[
https://issues.apache.org/jira/browse/NUTCH-974?page=com.atlassian.jira.plugin.system.issuetabpanels:comment-tabpanel&focusedCommentId=13015888#comment-13015888
]
Markus Jelsma commented on NUTCH-974:
-------------------------------------
Hi,
Nutch 1.1 and 1.2 don't ship with the same configuration. The crawl and parse
works as expected using the configuration shipped with the releases and using
the bin/nutch shell commands.
> Parsing Error in Nutch 1.2 on Windows7
> --------------------------------------
>
> Key: NUTCH-974
> URL: https://issues.apache.org/jira/browse/NUTCH-974
> Project: Nutch
> Issue Type: Bug
> Affects Versions: 1.2
> Environment: Windows7 64-bit, Cygwin 1.7.9-1
> Reporter: Niksa Jakovljevic
> Assignee: Markus Jelsma
>
> Hello World example of crawling does not work with Nutch 1.2 libs, but works
> fine with Nutch 1.1 libs.

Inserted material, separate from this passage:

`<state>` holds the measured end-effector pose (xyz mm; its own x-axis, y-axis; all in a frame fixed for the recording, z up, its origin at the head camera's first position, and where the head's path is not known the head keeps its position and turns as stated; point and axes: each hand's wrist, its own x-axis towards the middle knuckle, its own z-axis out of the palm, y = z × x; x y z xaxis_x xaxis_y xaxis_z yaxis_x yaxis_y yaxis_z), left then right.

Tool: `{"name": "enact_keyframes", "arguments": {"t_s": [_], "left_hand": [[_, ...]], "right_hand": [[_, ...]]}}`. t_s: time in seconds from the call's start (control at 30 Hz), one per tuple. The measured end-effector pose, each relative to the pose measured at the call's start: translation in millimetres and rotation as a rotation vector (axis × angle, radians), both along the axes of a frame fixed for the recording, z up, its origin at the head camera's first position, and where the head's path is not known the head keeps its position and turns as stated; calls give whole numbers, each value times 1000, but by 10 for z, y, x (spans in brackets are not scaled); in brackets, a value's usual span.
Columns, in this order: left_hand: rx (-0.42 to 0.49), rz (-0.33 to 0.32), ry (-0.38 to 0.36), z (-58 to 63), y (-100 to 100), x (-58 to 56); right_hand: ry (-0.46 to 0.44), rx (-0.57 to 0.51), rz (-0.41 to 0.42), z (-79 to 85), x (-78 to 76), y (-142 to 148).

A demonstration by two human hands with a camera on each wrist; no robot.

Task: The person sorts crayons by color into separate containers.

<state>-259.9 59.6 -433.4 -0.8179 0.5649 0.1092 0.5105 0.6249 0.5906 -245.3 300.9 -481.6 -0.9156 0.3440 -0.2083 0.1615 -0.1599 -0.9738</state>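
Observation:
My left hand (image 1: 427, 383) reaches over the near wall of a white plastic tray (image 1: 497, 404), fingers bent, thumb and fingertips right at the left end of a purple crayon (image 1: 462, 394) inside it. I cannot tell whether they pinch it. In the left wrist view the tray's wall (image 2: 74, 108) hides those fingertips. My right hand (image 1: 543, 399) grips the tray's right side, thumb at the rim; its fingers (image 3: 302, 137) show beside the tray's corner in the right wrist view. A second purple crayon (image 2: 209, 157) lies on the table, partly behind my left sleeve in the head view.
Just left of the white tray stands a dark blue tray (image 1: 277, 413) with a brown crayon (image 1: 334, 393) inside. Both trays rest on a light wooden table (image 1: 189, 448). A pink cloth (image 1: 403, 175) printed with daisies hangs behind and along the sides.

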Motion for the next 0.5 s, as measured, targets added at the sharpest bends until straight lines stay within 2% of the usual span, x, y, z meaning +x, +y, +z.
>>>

Note that same configuration is used in both Nutch
> 1.2 and Nutch 1.1.
> Nutch 1.2 always throws following exception:
> 2011-04-01 16:33:45,177 WARN parse.ParseUtil - Unable to successfully parse
> content http://www.test.com/ of type text/html
> 2011-04-01 16:33:45,177 WARN fetcher.Fetcher - Error parsing:
> http://www.test.com/: failed(2,200): org.apache.nutch.parse.ParseException:
> Unable to successfully parse content
> Thanks,
> Niksa Jakovljevic
--
This message is automatically generated by JIRA.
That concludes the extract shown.